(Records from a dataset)
◇ ◇ ◇ ◇

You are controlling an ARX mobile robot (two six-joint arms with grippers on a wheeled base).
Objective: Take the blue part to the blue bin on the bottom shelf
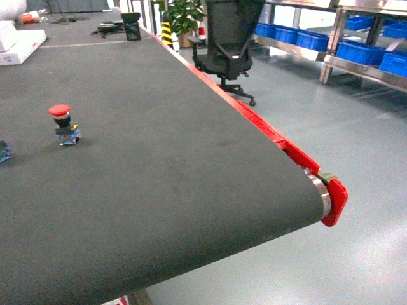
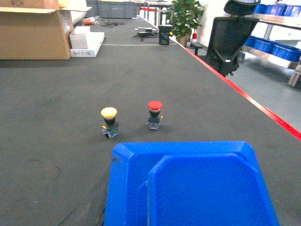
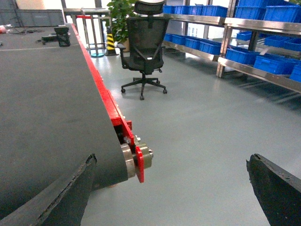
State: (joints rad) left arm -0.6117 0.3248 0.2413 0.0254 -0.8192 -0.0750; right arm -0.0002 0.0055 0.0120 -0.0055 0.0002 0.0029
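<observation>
Blue part, the small dark ribbed block: not plainly in sight, so the task looks barely begun.
A smooth bright-blue plastic slab [image 2: 188, 188] fills the left wrist view and hides the left jaws, so I cannot tell their state. The right jaws gape wide and empty off the end of the dark-belted counter [image 1: 178, 165]. Blue plastic crates [image 3: 273, 63] on steel racks stand well apart.

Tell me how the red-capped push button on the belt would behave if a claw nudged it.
The red-capped push button looks top-heavy, a wide cap on a narrower body, so it would probably tip rather than slide. The dark belt looks textured, which likely adds grip. Once down, its round cap might let it roll.
</observation>
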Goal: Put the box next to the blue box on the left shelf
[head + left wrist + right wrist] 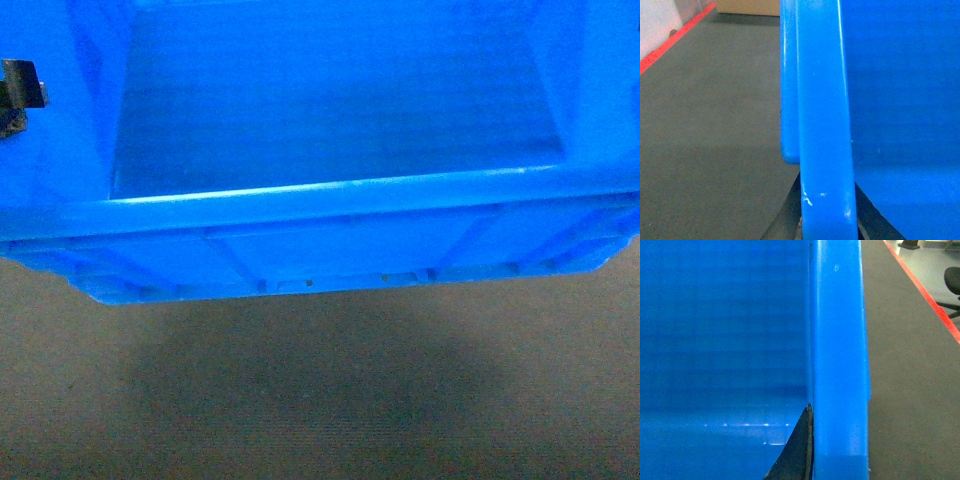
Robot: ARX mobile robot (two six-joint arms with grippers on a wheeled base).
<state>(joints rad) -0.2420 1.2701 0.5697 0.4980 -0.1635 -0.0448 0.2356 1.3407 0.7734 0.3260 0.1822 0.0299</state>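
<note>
Both grippers, left point(827, 227) and right point(807, 450), clamp your box's point(330, 220) side rims; it hangs above the grey floor point(320, 400).

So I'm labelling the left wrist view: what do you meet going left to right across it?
Red floor line → dark grey floor → blue crate's rolled rim → crate's inner wall.

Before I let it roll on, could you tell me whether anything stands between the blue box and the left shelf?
That cannot be judged: the box fills the head view, and no shelf shows in any view. Only grey floor shows around it, bare where visible.
</note>
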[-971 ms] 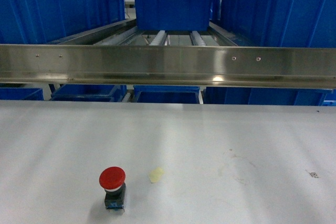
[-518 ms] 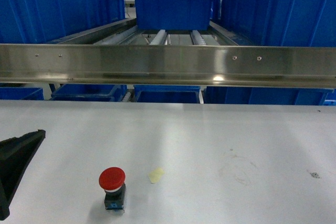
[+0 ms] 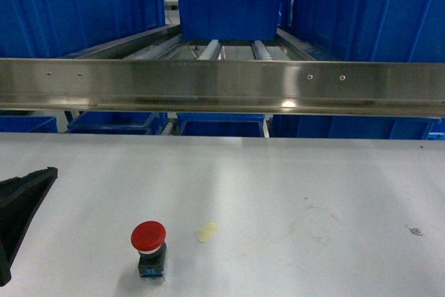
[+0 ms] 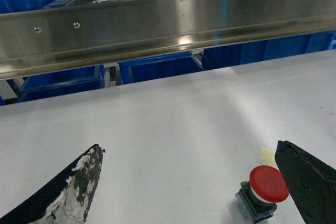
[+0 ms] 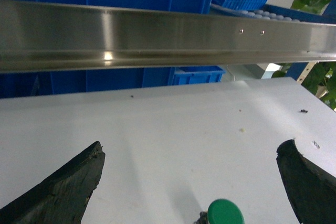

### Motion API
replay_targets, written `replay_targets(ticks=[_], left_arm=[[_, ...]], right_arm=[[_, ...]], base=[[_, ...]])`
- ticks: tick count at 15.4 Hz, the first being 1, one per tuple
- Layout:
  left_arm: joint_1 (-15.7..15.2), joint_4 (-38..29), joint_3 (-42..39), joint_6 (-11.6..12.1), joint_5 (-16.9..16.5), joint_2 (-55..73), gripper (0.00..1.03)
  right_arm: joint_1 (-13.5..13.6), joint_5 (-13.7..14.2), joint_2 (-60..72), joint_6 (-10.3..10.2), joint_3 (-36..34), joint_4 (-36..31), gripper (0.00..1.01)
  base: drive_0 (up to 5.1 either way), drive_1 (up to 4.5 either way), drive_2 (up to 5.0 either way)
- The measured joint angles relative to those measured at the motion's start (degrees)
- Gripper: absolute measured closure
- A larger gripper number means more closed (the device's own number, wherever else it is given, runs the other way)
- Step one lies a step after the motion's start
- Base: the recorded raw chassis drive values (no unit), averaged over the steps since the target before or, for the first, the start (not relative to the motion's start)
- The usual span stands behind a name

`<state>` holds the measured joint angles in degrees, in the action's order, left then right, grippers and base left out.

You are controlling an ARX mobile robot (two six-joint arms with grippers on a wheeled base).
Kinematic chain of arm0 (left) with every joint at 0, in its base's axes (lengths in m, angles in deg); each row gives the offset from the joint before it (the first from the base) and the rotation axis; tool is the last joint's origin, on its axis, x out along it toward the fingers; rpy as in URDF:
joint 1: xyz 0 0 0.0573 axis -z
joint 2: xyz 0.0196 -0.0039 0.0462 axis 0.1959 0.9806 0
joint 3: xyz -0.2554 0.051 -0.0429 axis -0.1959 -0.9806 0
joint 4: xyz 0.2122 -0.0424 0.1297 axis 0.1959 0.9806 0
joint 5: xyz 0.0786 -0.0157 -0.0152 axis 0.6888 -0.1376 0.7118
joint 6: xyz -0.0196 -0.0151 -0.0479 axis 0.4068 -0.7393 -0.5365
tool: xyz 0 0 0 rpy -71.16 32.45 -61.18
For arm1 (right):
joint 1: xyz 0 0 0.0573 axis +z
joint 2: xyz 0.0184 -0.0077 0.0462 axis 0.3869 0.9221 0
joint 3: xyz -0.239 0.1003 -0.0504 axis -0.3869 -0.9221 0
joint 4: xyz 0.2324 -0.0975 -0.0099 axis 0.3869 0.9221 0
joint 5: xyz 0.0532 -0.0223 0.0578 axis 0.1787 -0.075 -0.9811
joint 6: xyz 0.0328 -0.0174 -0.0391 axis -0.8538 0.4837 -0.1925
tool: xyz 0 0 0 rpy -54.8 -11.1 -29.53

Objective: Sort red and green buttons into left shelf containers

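Red button (image 3: 149,248) stands upright on white table (image 3: 292,193), near front left, small pale scrap (image 3: 206,231) just beside it. Green button (image 5: 226,213) on table too, seen only from right wrist, low between that gripper's spread fingers. My left gripper (image 4: 194,192) wide open, right finger (image 4: 310,182) just beside red cap, nothing held. Right gripper (image 5: 191,182) equally wide, empty. Blue bins (image 3: 62,12) wait beyond steel rail (image 3: 222,87). By my read, sorting unstarted: both buttons left to pick and drop.

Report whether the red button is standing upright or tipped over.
Upright. The red button stands on the white table, its red cap on top of the black body, blue base underneath; the left wrist view agrees.
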<state>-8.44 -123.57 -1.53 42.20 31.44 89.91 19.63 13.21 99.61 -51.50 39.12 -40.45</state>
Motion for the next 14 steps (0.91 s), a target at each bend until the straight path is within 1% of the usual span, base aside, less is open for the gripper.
replay_targets(ticks=[1, 2, 3, 4, 5, 6, 7, 10, 14], left_arm=[[0.0, 0.0, 0.0, 0.0, 0.0, 0.0, 0.05], [0.0, 0.0, 0.0, 0.0, 0.0, 0.0, 0.05], [0.0, 0.0, 0.0, 0.0, 0.0, 0.0, 0.05], [0.0, 0.0, 0.0, 0.0, 0.1, 0.0, 0.05], [0.0, 0.0, 0.0, 0.0, 0.0, 0.0, 0.05], [0.0, 0.0, 0.0, 0.0, 0.0, 0.0, 0.05], [0.0, 0.0, 0.0, 0.0, 0.0, 0.0, 0.05], [0.0, 0.0, 0.0, 0.0, 0.0, 0.0, 0.05], [0.0, 0.0, 0.0, 0.0, 0.0, 0.0, 0.05]], right_arm=[[-0.9, 0.1, 1.5, 0.0, 0.5, -0.5, 0.03], [-2.2, 0.3, 3.8, 0.0, 0.7, -3.0, 0.03], [-4.1, 0.3, 6.5, -0.3, 1.4, -2.6, 0.03], [-5.9, 0.2, 9.2, -0.7, 2.4, -4.7, 0.03], [-7.7, -0.1, 13.4, -1.6, 3.6, -6.1, 0.03], [-9.5, 0.0, 19.6, -2.6, 5.0, -6.0, 0.03], [-10.1, 0.0, 22.0, -3.4, 5.7, -6.1, 0.03], [-10.8, 0.2, 27.2, -4.1, 7.1, -5.9, 0.03], [-10.8, 1.4, 32.0, -4.3, 11.1, -5.9, 0.03]], base=[[0.0, 0.00, 0.0], [0.0, 0.00, 0.0], [0.0, 0.00, 0.0], [0.0, 0.00, 0.0], [0.0, 0.00, 0.0], [0.0, 0.00, 0.0], [0.0, 0.00, 0.0], [0.0, 0.00, 0.0], [0.0, 0.00, 0.0]])
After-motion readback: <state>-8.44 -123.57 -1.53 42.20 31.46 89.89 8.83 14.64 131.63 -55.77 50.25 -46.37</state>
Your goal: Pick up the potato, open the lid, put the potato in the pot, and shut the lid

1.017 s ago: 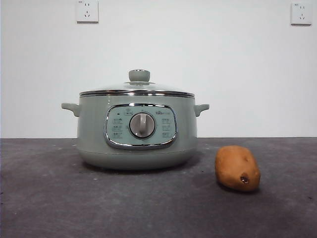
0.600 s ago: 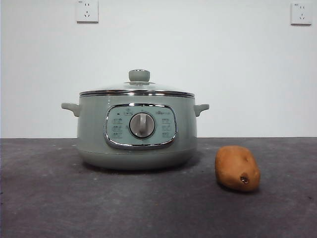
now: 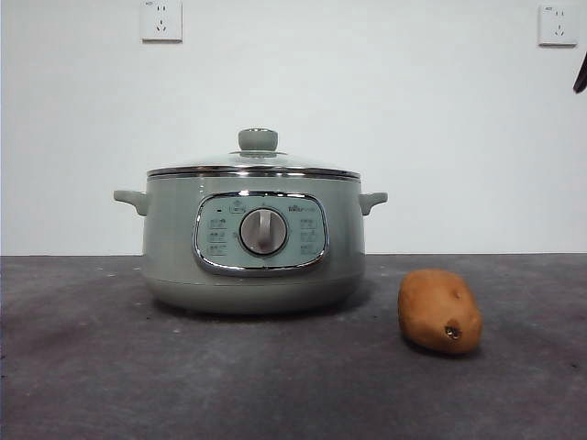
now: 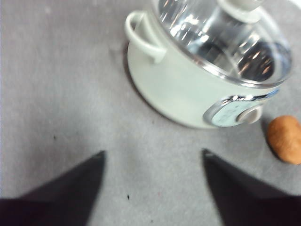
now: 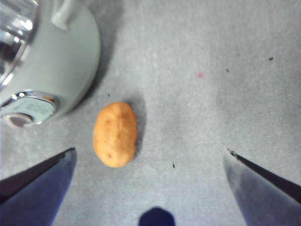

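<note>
We see the left gripper (image 4: 153,188) hanging over bare table (image 3: 92,385) left of the pot (image 3: 254,243), its 2 jaws spread wide and empty. The lid (image 3: 254,165) sits closed on the pot at centre. The potato (image 3: 439,311) lies on the table, near and right of the pot. Above it, the right gripper (image 5: 150,188) hovers wide apart, holding nothing.

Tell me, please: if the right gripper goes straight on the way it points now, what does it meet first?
Probably the bare table. The right gripper hangs open above it, and the potato lies between the jaws, off-centre toward the pot, so it may be met too; depth is unclear.
</note>
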Action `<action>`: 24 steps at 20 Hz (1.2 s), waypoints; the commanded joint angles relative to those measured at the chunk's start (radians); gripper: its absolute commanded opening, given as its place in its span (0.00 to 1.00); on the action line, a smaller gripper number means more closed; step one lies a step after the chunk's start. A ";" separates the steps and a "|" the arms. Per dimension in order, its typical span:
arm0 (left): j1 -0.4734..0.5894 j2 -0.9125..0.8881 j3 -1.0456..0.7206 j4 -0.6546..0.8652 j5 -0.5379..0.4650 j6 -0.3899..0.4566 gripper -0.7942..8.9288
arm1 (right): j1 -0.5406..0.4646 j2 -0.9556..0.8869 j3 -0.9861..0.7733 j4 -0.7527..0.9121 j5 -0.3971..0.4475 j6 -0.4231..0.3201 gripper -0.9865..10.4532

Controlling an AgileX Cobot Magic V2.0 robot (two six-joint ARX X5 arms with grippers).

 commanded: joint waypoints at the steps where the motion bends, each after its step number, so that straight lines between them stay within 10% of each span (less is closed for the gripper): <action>1: -0.001 0.046 0.011 -0.016 0.004 0.005 0.64 | 0.010 0.040 0.016 -0.017 -0.003 -0.018 0.62; 13: -0.001 0.176 0.023 -0.030 0.076 0.005 0.66 | 0.273 0.296 0.034 -0.006 0.016 0.108 0.62; 24: -0.001 0.177 0.023 -0.030 0.075 0.005 0.66 | 0.485 0.682 0.372 -0.087 0.288 0.148 0.61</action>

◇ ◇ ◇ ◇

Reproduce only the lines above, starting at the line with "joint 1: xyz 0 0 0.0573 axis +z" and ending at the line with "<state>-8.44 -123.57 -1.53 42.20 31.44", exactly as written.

ANSWER SPACE:
joint 1: xyz 0 0 0.0573 axis +z
joint 2: xyz 0.0184 -0.0077 0.0462 axis 0.3869 0.9221 0
joint 3: xyz -0.239 0.1003 -0.0504 axis -0.3869 -0.9221 0
joint 4: xyz 0.2324 -0.0975 -0.0099 axis 0.3869 0.9221 0
joint 5: xyz 0.0532 -0.0223 0.0578 axis 0.1787 -0.075 -0.9811
joint 6: xyz 0.0328 -0.0174 -0.0391 axis -0.8538 0.4837 -0.1925
tool: xyz 0 0 0 rpy -54.8 -11.1 -29.53

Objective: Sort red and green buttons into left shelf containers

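Red button (image 3: 149,248) stands upright on white table (image 3: 292,193), near front left, small pale scrap (image 3: 206,231) just beside it. Green button (image 5: 226,213) on table too, seen only from right wrist, low between that gripper's spread fingers. My left gripper (image 4: 194,192) wide open, right finger (image 4: 310,182) just beside red cap, nothing held. Right gripper (image 5: 191,182) equally wide, empty. Blue bins (image 3: 62,12) wait beyond steel rail (image 3: 222,87). By my read, sorting unstarted: both buttons left to pick and drop.

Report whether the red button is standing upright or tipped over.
Upright. The red button stands on the white table, its red cap on top of the black body, blue base underneath; the left wrist view agrees.
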<state>-8.44 -123.57 -1.53 42.20 31.44 89.91 19.63 13.21 99.61 -51.50 39.12 -40.45</state>

This output is now finished.